This strife consists in the array of the money and labor of Europe, as producing powers-of the money and labor of all those countries with which we have commercial intercourse, the average joint value or cost of which is ONE-against the money and labor of the United States, as opposing producing powers, the average joint value or cost of which is Two. It needs no prophet to predict the result. In a contest of arms, one may chance to beat two a small force may rout a much larger one. But in the peaceful pursuits of trade, a merchant can never stand before a rival in the same market, who can afford to sell cheaper-and a good deal cheaper. The case settles itself, and the result is an absolute certainty.

The wages of labor in Europe, and in other countries foreign to the United States, have been kept down by oppression-by force —and money, and all capital, derived from it, cost in proportion to what is paid for labor. The wages of labor in the United States, as the result of political freedom, have risen to three for one of labor in Europe; and money, and all other capital here, cost in pro

portion. Now, it is proposed, by Free Trade, to put the products of the money and labor of the United States in open competition with the products of the money and labor of Europe. Does not every one see what will be the result, and that American labor must come down to the same price, before it can compete with the labor of Europe?
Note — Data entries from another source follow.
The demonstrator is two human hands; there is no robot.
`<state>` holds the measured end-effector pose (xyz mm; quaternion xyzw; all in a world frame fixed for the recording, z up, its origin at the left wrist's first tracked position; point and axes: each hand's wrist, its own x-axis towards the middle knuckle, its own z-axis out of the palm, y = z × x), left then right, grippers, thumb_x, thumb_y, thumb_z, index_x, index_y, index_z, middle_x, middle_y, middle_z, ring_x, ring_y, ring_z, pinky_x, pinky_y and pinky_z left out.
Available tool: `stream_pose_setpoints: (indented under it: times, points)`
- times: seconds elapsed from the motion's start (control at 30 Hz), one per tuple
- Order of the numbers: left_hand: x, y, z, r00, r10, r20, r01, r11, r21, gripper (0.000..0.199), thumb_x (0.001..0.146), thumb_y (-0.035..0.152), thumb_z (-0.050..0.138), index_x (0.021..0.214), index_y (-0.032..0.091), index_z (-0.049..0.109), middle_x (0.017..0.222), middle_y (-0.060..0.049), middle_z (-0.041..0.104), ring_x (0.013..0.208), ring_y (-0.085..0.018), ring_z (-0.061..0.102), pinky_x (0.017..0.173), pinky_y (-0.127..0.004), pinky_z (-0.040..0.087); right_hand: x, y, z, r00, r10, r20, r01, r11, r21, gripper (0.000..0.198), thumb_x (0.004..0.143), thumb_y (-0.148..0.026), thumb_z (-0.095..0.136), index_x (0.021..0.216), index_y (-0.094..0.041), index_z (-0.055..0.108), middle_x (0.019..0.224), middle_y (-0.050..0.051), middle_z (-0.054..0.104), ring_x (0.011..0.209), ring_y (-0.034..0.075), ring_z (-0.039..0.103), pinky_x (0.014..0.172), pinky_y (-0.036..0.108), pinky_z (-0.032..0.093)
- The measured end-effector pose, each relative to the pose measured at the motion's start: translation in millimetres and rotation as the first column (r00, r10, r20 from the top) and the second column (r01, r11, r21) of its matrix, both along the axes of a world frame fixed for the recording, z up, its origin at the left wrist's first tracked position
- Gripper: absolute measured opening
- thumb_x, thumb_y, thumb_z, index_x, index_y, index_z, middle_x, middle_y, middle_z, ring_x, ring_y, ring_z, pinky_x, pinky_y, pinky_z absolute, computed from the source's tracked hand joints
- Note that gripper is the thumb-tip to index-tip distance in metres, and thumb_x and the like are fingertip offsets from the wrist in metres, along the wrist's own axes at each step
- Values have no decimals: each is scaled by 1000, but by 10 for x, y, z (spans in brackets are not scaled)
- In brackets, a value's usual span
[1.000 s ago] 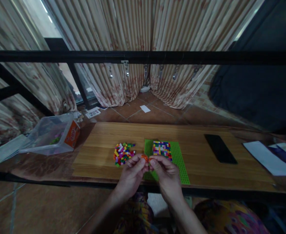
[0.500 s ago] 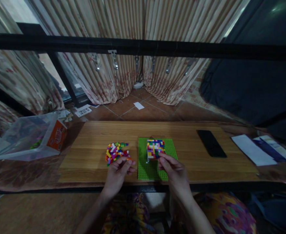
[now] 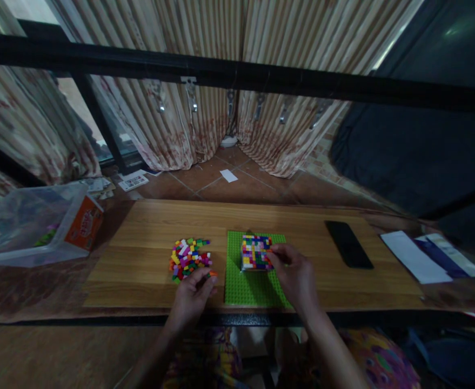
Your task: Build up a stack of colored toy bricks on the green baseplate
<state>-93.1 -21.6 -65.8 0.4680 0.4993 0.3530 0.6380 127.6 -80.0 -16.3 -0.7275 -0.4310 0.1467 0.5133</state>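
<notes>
A block of small multicoloured building bricks [image 3: 255, 252] stands on the green baseplate [image 3: 245, 289], toward its far side. My right hand [image 3: 296, 270] reaches over the block's right edge, its fingertips pinched there on what looks like a small orange-red brick, partly hidden by the fingers. To the left, my left hand [image 3: 192, 294] pinches a small orange brick [image 3: 212, 274] between thumb and fingers. Just beyond that hand lies a loose pile of mixed-colour bricks [image 3: 188, 254] on the wooden board.
A black phone [image 3: 348, 244] lies on the wooden board [image 3: 140, 227] at the right, with papers [image 3: 415, 256] past it. A clear plastic box [image 3: 22, 254] with an orange label sits at the far left. A dark bar [image 3: 237, 70] crosses in front of the curtains.
My right hand has moved from the block's near right corner up along its right side, fingertips now over its edge. The left hand stays near the pile, still pinching orange. The view shifted slightly.
</notes>
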Motion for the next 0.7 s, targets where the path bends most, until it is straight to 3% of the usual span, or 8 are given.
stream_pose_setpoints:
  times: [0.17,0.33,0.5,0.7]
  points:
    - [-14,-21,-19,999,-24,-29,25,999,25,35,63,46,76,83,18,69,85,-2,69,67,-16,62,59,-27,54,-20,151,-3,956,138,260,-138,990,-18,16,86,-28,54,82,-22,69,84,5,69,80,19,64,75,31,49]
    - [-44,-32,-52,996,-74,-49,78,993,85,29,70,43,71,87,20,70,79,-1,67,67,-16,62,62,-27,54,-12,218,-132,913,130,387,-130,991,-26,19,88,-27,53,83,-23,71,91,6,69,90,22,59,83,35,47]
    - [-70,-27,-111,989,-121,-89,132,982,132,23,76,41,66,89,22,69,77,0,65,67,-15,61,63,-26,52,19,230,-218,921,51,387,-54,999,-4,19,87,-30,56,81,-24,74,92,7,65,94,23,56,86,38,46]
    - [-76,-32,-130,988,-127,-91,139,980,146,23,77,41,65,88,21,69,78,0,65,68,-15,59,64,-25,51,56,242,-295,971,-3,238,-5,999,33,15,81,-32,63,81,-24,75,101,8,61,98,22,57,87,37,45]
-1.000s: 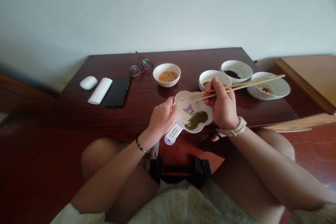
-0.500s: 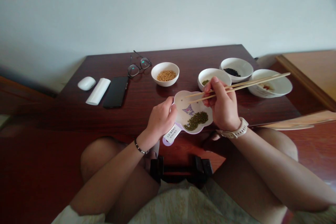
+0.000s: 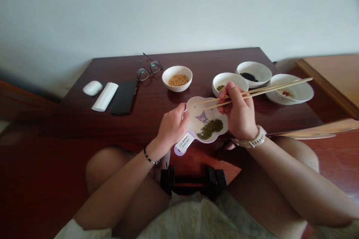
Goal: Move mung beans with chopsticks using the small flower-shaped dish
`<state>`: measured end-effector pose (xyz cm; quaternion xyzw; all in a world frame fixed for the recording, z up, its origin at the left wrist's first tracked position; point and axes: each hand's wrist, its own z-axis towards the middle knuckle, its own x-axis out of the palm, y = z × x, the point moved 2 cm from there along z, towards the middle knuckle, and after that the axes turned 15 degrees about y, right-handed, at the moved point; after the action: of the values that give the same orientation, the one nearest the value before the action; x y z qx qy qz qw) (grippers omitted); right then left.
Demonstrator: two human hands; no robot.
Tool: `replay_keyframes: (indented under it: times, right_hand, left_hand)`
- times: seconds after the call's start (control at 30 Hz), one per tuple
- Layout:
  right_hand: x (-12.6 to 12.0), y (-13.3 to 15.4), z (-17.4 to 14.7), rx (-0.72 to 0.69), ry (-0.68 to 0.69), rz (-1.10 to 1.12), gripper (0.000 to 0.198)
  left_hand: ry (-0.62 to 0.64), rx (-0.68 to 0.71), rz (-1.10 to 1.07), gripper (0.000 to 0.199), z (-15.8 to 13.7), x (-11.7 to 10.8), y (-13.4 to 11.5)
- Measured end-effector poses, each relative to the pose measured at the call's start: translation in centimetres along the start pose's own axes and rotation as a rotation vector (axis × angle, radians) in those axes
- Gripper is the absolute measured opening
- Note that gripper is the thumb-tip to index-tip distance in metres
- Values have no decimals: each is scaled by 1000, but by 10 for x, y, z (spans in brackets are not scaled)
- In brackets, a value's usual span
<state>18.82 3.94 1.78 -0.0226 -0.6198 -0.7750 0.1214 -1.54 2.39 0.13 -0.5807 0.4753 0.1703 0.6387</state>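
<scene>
My left hand (image 3: pixel 173 124) grips the left rim of a shallow lilac and white bowl (image 3: pixel 193 114) with a scalloped edge, a cartoon print and a labelled handle. Small green beans (image 3: pixel 210 129) are gathered in its near right part. In my right hand (image 3: pixel 239 112) is a pair of wooden chopsticks (image 3: pixel 276 87), their tips over the far part of the bowl, apart from the beans. Just behind that hand stands a white bowl (image 3: pixel 234 78) with green beans, partly hidden by the fingers.
On the dark wooden table (image 3: pixel 151 115) stand a bowl of yellow beans (image 3: pixel 177 89), a bowl of black beans (image 3: pixel 262 73) and a larger white bowl (image 3: pixel 301 97) with reddish bits. Glasses (image 3: pixel 148 73), a black phone (image 3: pixel 123 98), a white cylinder (image 3: pixel 104 97) and a white rounded case (image 3: pixel 92 88) lie left.
Hardly anything differs. The view has shifted very slightly; both hands, the chopsticks and the lilac bowl keep their places relative to one another.
</scene>
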Motion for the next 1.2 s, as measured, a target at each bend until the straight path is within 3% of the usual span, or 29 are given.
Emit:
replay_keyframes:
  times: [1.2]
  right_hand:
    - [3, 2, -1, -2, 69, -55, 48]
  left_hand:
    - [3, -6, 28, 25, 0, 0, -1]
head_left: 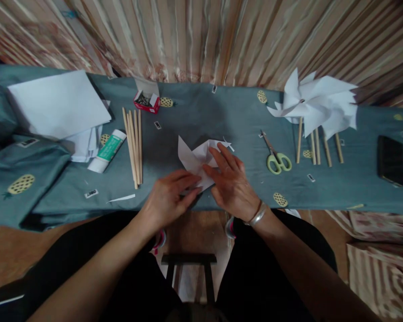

In other words, that European policy and oppression shall govern the prices of American labor? Such is the question, and such, on a Free-Trade platform, must be the result, unless it can be shown, that men will give two for that which they can buy for one, or for one and a half, or for one and three fourths, or for one and nine tenths. No matter what the difference is, they who can sell lowest, will have the market.

It must be seen, that this is an infallible commercial principle, destined, everywhere and in all cases, to control results, on the basis of Free Trade. It does not follow, however, that foreigners will sell us cheaper, as a matter of course, in the long run. They will do it only to gain and hold the market; and we shall yet show, that a Free-Trade system is the most costly to the people of the United States, even in the very things proposed to be obtained cheaper by it; much more in the general result.

« AnteriorContinuar »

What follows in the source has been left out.